US and Climate Change

Something of substance at the federal level may finally be coming out of the endless political rhetoric regarding climate change. In a vote that fell largely along party lines, the U.S. Senate Environment and Public Works Committee voted 11 to 8 in favor of legislation that would set caps on U.S. greenhouse gas emissions from electric utility, transportation and manufacturing industries beginning in 2012. The legislation aims at cutting emissions 60 percent by 2050. The bill would establish an incentive system that would give credits to industries that cut pollution while forcing industries not in compliance to buy credits from others.

Whether or not this landmark legislation will ever become law remains to be seen. Not surprisingly Sen. James Inhofe (R.-Okla.) has been outspoken in his criticism of the bill, “The thing I think that will kill this will be the same thing that killed the McCain-Lieberman bill two years ago and that is this constitutes – or that bill constituted – a tax increase 10 times greater than the Clinton-Gore tax increase of 1993. Now this is far greater than that, and yet there’s really no guaranteed benefits from it.”
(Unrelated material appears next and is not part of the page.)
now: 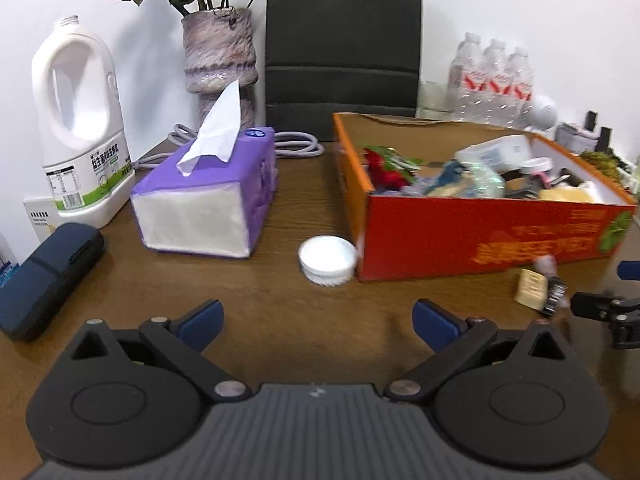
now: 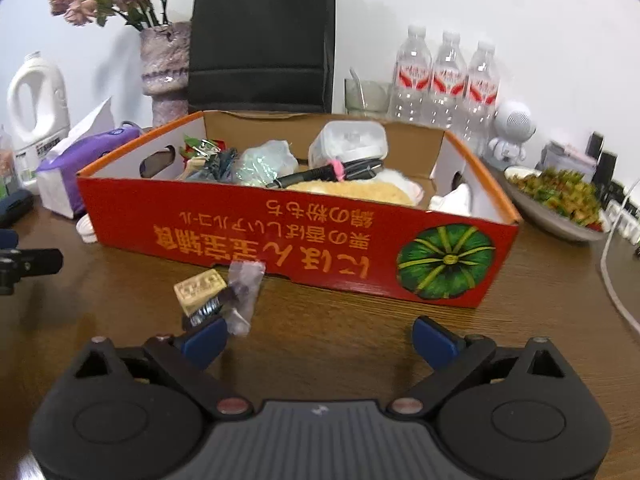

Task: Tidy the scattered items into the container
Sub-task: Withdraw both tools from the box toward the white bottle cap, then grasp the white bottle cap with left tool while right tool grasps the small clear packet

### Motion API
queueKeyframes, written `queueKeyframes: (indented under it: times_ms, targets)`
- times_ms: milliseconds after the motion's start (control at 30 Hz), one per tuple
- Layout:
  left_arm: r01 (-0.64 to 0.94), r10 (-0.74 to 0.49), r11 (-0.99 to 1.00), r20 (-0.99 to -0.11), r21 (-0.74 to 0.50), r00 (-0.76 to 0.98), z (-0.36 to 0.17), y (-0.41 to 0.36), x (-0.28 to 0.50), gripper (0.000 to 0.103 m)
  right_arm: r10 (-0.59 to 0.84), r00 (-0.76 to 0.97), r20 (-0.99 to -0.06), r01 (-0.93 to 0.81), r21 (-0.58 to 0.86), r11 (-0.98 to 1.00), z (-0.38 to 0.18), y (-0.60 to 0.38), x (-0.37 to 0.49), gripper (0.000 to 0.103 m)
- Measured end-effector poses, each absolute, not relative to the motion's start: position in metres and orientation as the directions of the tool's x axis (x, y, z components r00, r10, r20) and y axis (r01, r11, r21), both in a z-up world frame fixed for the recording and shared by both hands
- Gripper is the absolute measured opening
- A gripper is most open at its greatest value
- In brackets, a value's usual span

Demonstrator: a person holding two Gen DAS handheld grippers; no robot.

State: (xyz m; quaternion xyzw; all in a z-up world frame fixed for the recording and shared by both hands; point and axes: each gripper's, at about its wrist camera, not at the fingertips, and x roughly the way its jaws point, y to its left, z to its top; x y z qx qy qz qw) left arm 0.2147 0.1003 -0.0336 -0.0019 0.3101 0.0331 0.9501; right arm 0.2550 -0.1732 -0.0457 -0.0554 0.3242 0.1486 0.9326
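The box [image 2: 296, 236], red cardboard with orange rims, stands open on the brown table [image 2: 360, 312] and already holds a heap of things: a white tub [image 2: 348, 142], a black tool with a pink band [image 2: 320, 174], a crumpled clear bag [image 2: 264, 162], a yellow sponge-like pad [image 2: 352, 192] and red-and-green packets [image 1: 386, 164].

Outside it, a white cap [image 1: 328, 259] sits on the table just beside the box's near left corner. In front of the box's long side lies a small tan block [image 2: 199, 290] touching a wire brush [image 2: 208, 310] and a small clear bag [image 2: 244, 288].

The left gripper [image 1: 318, 322] hangs above the table with its blue-padded fingers spread wide and nothing between them; the cap lies ahead of it. The right gripper [image 2: 318, 342] is likewise spread and empty, its left pad [image 2: 204, 340] just beside the brush and bag.

A purple tissue box [image 1: 208, 192], a white jug [image 1: 80, 120], a vase [image 1: 220, 54], a black bag [image 1: 344, 36] and water bottles [image 2: 444, 80] stand around.
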Motion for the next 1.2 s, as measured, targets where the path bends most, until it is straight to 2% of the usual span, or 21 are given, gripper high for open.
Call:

First it should be noted that Senator Inhofe is consistently at the forefront of opposition to any legislation that aims to reduce greenhouse gas emissions. He has referred to global warming as "the second-largest hoax ever played on the American people, after the separation of church and state." Senator Inhofe also happens to represent Oklahoma, the only state with active oil derricks on the grounds of its state capitol. (See photograph, no that’s not photoshopped).

In regard to the Senator’s economic analysis, it has been estimated by the Washington Times that such legislation could cost each American $494 a year in the form of higher energy cost. However to put this figure in perspective the Congressional Joint Economic Committee has estimated that the Iraq War has cost the average American family of four $16,500. Oddly enough Senator Inhofe has not mentioned the cost of the Iraq War in his ostensible crusade of fiscal conservatism.